Where Talent, Need & Passion Meet 

Game Tech Starts Service Route, Opens Arcade in Georgia Mall

by Matt Harding

Starrcade 0326
A Starrcade patron enjoys his turn on Gottlieb’s Street Fighter II pinball machine.

Shane Starr, the owner of Starrcade Amusements, started out his decade-plus career in the industry as a hobbyist.

As a college kid, he had a Qix cabinet from the early ’80s that he converted into a multicade. “I used a broken Xbox controller as the USB interface and soldered all the joystick controls and buttons to the board,” he explained. “It was a chop-shop, mad-science little project.”

His soldering experience and tinkering with electronics eventually got him hired at Chuck E. Cheese, where he went on to become a facilities manager.

More recently, he worked with Round1. During Covid, he said that the company was using the time to open new stores and flying all of the local-level store technicians around the country to set up the new venues.

“I felt like every two weeks – I was basically living in hotels opening store after store after store in 2020,” Starr recalled. “Going into 2021, I realized there must be a labor shortage in our industry if it was more cost effective to fly techs out instead of finding local technicians.”

He was also furloughed at one point during the pandemic and started doing repairs on the side for individuals. And he began to refurbish games and sell them, too. It wasn’t long before he was making more money doing that than as a senior tech for Round1.

“I started establishing contracts with the local mom and pop arcades,” Starr said. “There was this big hole in the market. It just started as me and some of my colleagues that left Round1.”

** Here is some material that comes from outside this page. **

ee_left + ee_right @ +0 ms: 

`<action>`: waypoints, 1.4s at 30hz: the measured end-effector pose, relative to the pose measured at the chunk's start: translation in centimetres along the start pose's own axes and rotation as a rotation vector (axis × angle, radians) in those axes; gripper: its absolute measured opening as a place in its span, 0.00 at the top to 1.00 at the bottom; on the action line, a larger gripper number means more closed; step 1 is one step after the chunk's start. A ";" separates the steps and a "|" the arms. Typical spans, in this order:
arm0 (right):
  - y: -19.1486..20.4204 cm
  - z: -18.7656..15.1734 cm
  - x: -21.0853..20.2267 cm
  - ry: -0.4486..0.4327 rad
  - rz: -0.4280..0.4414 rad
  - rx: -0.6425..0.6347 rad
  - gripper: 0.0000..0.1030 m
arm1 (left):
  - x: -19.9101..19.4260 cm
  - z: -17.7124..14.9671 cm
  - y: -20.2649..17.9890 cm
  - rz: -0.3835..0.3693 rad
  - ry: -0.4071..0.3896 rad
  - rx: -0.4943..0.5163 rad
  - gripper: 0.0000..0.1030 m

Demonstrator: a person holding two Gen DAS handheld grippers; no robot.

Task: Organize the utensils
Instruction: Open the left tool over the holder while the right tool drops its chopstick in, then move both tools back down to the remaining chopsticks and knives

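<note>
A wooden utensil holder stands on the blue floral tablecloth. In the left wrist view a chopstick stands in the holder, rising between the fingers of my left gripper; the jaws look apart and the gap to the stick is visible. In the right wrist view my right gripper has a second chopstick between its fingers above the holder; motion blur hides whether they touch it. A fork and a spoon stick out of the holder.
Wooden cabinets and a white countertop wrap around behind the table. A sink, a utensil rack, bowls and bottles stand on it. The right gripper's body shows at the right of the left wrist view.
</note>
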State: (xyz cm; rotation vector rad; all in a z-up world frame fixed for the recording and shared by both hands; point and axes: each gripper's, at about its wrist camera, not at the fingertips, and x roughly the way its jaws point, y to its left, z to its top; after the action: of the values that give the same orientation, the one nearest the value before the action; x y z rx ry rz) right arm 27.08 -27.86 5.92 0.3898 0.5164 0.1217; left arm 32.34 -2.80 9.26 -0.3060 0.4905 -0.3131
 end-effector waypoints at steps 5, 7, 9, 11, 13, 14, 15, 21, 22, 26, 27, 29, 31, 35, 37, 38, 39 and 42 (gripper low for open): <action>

The repair service route began to take shape in metro Atlanta in September 2021. At that point, he had 5-6 contracts and hired a small office team and grew enough to stop operating out of his garage, instead opting for a warehouse in Woodstock, Georgia.

Starrcade Amusements built a partnership with Betson as a parts supplier and now works extensively with Amusement Connect as third-party installers for their cashless systems. They also count clients in Costley Entertainment for their Cici’s Pizza locations, Sky Zone, Fun City and Bob’s Space Racers. They also do warranty work for ICE and Bandai Namco.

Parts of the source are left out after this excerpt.